**Exercise goal:** Only the lines of the data below from the one with "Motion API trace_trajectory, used" through the one with "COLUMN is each" are wanted. Repeat them exactly.

**Records excerpted from a collection:**
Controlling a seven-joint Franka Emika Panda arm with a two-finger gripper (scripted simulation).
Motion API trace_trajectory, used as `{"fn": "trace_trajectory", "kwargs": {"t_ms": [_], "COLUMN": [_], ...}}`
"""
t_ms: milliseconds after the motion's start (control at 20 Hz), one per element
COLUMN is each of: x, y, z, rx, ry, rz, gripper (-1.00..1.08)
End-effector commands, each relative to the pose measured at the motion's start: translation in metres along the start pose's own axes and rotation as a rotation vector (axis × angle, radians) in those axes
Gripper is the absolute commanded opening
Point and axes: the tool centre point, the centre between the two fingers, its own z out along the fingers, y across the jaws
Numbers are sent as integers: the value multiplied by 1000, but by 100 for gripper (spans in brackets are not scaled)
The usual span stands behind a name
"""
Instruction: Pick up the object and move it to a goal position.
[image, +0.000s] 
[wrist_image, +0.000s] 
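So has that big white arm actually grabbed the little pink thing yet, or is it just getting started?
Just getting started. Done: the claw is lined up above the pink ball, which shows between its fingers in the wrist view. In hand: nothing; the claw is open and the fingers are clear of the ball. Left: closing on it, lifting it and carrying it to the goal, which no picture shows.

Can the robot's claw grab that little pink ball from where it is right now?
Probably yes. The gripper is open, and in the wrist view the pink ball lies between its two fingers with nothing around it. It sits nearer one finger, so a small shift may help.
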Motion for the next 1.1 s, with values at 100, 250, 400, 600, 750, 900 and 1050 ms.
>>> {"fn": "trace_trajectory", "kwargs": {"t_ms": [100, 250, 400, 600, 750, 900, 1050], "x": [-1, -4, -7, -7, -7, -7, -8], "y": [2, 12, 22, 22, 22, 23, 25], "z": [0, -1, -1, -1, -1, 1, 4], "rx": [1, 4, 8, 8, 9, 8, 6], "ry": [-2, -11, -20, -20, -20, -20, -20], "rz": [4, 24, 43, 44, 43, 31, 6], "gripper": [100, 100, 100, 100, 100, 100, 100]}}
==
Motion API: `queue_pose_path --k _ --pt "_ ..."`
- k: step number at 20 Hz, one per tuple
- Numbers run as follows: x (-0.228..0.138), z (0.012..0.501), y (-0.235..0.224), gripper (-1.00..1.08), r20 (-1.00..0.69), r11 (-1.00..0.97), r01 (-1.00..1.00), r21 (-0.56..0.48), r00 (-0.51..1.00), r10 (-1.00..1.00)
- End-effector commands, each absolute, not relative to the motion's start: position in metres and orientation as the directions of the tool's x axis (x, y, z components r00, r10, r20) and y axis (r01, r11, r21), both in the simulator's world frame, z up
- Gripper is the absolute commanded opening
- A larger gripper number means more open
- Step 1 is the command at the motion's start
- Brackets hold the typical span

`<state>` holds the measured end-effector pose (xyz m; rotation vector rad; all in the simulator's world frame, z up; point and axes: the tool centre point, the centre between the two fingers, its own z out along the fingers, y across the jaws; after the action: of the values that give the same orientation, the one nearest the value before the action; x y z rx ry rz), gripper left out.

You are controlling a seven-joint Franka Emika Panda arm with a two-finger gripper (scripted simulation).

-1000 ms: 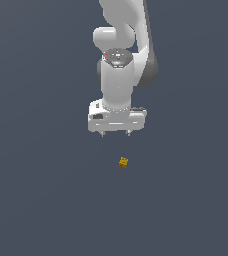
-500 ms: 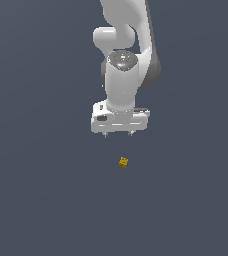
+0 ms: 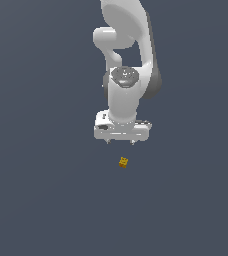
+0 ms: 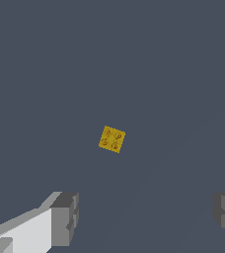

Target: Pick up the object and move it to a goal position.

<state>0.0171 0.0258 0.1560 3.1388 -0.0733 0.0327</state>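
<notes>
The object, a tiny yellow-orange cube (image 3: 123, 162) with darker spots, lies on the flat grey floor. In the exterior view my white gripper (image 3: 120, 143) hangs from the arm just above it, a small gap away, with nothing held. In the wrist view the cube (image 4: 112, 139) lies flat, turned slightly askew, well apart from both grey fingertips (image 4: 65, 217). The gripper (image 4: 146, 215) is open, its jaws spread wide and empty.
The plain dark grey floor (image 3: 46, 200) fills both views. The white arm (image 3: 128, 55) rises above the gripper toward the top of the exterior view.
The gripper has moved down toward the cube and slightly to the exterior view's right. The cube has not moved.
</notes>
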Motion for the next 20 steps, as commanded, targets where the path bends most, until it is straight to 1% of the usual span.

**Response area:**
Motion API trace_trajectory, used as `{"fn": "trace_trajectory", "kwargs": {"t_ms": [_], "COLUMN": [_], ...}}`
"""
t_ms: milliseconds after the motion's start (control at 20 Hz), one per element
COLUMN is each of: x, y, z, rx, ry, rz, gripper (-1.00..1.08)

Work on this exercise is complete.